Has your pleasure/displeasure for reading ever changed? What/Who was responsible for that change?

My pleasure for reading changed once I realized that there is a community of readers everywhere. “What are you reading?” is a question I get asked quite frequently, and often by strangers. Reading becomes a social equalizer, an icebreaker, a conversation starter, a point of contention and debate, and a way to bring people together. Book clubs are a social construct that have been around for hundreds of years where people come together to talk about a book.
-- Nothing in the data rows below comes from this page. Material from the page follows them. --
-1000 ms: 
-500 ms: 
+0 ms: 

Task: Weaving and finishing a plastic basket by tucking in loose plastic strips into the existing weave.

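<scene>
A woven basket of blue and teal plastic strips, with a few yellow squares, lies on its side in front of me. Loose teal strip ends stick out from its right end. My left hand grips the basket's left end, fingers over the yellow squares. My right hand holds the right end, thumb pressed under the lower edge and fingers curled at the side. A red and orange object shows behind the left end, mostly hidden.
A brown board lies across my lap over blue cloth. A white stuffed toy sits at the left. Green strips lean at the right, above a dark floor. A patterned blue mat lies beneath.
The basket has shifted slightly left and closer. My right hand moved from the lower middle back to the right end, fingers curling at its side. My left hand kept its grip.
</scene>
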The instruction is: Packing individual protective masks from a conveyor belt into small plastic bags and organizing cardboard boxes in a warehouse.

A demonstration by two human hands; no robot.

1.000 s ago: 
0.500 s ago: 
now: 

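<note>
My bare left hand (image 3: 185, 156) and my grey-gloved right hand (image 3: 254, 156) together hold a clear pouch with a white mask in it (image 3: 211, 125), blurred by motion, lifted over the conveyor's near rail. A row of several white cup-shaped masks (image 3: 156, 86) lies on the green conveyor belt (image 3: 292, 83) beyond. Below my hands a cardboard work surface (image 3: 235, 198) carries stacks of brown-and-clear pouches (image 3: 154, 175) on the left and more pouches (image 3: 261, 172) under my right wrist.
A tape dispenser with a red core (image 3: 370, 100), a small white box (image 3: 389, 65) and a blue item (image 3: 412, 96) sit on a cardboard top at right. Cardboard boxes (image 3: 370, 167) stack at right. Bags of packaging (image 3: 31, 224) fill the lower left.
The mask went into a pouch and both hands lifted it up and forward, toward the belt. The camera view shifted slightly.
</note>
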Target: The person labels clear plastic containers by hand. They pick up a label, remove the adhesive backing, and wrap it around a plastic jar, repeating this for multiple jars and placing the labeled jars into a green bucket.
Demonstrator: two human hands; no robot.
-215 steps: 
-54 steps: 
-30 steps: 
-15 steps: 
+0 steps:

I think that bodes well for the future of books!

What are you reading right now?

I am reading Middlesex by Jeffrey Eugenides

When and where do you like to read?

I love to read books in the mornings, and you will often find me in any one of the area coffee shops with a book and a cup of coffee. I read online materials throughout the day and evening.

Who are your favorite writers?

My favorite writers are those writers that I keep going back to, and they are: Willa Cather, David McCullough, John Cheever, Anna Quindlen, James Baldwin, Tracy Chevalier, Charles Dickens, Mark Twain, Sebastian Barry, Sarah Orne Jewett, Chinua Achebe, James Michener, J.K. Rowling, Nathaniel Philbrick, David Guterson, Anne Morrow Lindbergh, Sebastian Junger, Frank Delaney, Geraldine Brooks, Penelope Fitzgerald, Zora Neale Hurston, Pete Hamill, Pearl S. Buck, Markus Zusak, Colm Toibin, and E. Annie Proulx

What was the last truly great book you read?

John Adams by David McCullough

Are you a fiction or a non-fiction person? What is your favorite lit genre? Any guilty pleasures?

I’m a big fan of historical fiction, especially pre-19th century. I like regional fiction, too, as long as it truly evokes the time and place of the region. I never feel guilty about reading.

What book had the greatest impact or influence on you?

O Pioneers! By Willa Cather is my absolute favorite book. The protagonist, Alexandra Bergson, embodies all the characteristics of a strong and resolute woman who defies conventions to achieve strong family ties and, ultimately, love.

What book did you feel you were supposed to like and didn’t? What was the last book you didn’t finish?

American Pastoral by Philip Roth. This American classic was so depressing and hopeless and if it hadn’t been for his superb writing, I would have put it down.

I tried reading The Lives of the Saints by James Martin, but I couldn’t get through it. I’ll try it again in the future.

What book might we be surprised to find on your shelves?

First edition of Winnie the Pooh by A.A. Milne, c. 1926

What do you plan to read next?

I want to read Cape Cod by William Martin. Hopefully, the story takes place in the summertime!